Same thing is true with high voltage testing. Definitely need to do it especially for medium voltage installs the first time. If you only have a DC hi pot then be careful but use it. But if you are paying someone else to test or you have the money to get a better tester, by all means get a better tester and fleabay the DC hi pot. It's outdated and there are far better tests on the market that are less expensive if you are buying instead of renting or contracting out.

And yes...I'm qualified to do and have the equipment to do DC and AC hi potting, and all the tests I mentioned. And I'm quite up front with the customer. I had one today and we started with do we do MCA only or MCA and MCSA. Customer wanted MCA so that's what they're getting. I explained what MCSA does and we agreed with the trouble they are experiencing that there's no reason to do the test so I just did MCA.


----------



## Zog

The thing about PD testing is all about data. Not so much the data gathered during the test but the data the company has doing the testing has to compare it to. You can have 3 companies come do a PD test on the same cable and have different interpretations of the same data. So I'm not a big advocate.


----------



## Wiresmith

Zog said:


> The thing about PD testing is all about data. Not so much the data gathered during the test but the data the company has doing the testing has to compare it to. You can have 3 companies come do a PD test on the same cable and have different interpretations of the same data. So I'm not a big advocate.


have ever heard anything good or bad about polarization/depolarization current analysis using DC hi pot? 

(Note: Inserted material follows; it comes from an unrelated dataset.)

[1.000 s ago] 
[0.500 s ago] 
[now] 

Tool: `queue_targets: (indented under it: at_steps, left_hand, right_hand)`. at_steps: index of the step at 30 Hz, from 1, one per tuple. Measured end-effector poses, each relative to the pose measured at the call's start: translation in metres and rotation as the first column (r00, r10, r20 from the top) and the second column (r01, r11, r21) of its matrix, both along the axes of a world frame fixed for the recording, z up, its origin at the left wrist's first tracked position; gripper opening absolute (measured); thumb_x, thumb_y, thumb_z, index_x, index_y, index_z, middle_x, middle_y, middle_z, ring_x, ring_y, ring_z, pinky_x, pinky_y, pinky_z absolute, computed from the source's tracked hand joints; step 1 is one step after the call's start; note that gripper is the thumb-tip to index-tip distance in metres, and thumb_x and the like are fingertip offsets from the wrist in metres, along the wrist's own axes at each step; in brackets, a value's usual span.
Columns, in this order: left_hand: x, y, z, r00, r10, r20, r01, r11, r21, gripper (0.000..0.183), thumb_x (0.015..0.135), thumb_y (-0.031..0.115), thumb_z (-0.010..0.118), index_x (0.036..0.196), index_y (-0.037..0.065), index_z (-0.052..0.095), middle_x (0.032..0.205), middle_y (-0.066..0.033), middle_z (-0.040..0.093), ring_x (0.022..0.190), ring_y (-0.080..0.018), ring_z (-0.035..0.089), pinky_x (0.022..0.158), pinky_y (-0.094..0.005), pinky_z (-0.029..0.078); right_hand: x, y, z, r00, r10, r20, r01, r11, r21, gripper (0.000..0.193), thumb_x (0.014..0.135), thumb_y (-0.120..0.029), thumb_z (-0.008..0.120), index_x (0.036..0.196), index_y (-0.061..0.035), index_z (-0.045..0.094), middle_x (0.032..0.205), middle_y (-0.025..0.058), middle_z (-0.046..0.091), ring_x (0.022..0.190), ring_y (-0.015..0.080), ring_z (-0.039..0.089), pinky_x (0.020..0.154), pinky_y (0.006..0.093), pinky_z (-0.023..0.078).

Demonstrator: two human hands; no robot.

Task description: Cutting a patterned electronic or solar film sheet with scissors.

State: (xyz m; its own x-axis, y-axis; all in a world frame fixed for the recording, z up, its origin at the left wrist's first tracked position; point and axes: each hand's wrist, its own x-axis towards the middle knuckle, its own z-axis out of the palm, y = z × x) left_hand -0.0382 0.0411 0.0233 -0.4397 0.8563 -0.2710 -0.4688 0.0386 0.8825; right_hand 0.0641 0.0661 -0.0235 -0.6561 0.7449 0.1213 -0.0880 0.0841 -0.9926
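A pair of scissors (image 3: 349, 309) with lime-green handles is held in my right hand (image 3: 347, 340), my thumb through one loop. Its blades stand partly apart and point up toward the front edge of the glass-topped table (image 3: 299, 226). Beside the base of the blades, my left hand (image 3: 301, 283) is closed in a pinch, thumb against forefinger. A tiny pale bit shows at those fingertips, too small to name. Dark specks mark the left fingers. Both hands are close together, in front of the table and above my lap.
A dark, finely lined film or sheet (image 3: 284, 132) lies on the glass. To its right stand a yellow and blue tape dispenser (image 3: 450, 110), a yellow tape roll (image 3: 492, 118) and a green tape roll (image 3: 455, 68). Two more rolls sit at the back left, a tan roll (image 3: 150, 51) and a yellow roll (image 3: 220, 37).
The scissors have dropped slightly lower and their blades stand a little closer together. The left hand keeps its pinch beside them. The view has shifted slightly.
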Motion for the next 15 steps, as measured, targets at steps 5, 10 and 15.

it's described IEEE 400 6.2.4, sounds like if you would build up a data library of cables you test and test them when they are new you may be able to do some productive analysis on aged cables with dc hi pot.


----------



## Wiresmith

Also i have an odd question, do you have an opinion or answer on if you need to completely make up a stress cone to do a quick dc hi pot before pulling a cable. i would imagine you would need to prep the ends like you would with a stress cone, stepping the semi con and shield, clean cable and possibly apply stress reducing tape at semi-con, temporary the shield braid. but would you need to apply the moisture seals and outer boot?

thanks


----------



## Wiresmith

I found a resource that says you can, thanks if anyone was looking. you just strip out the cable like you were going to terminate.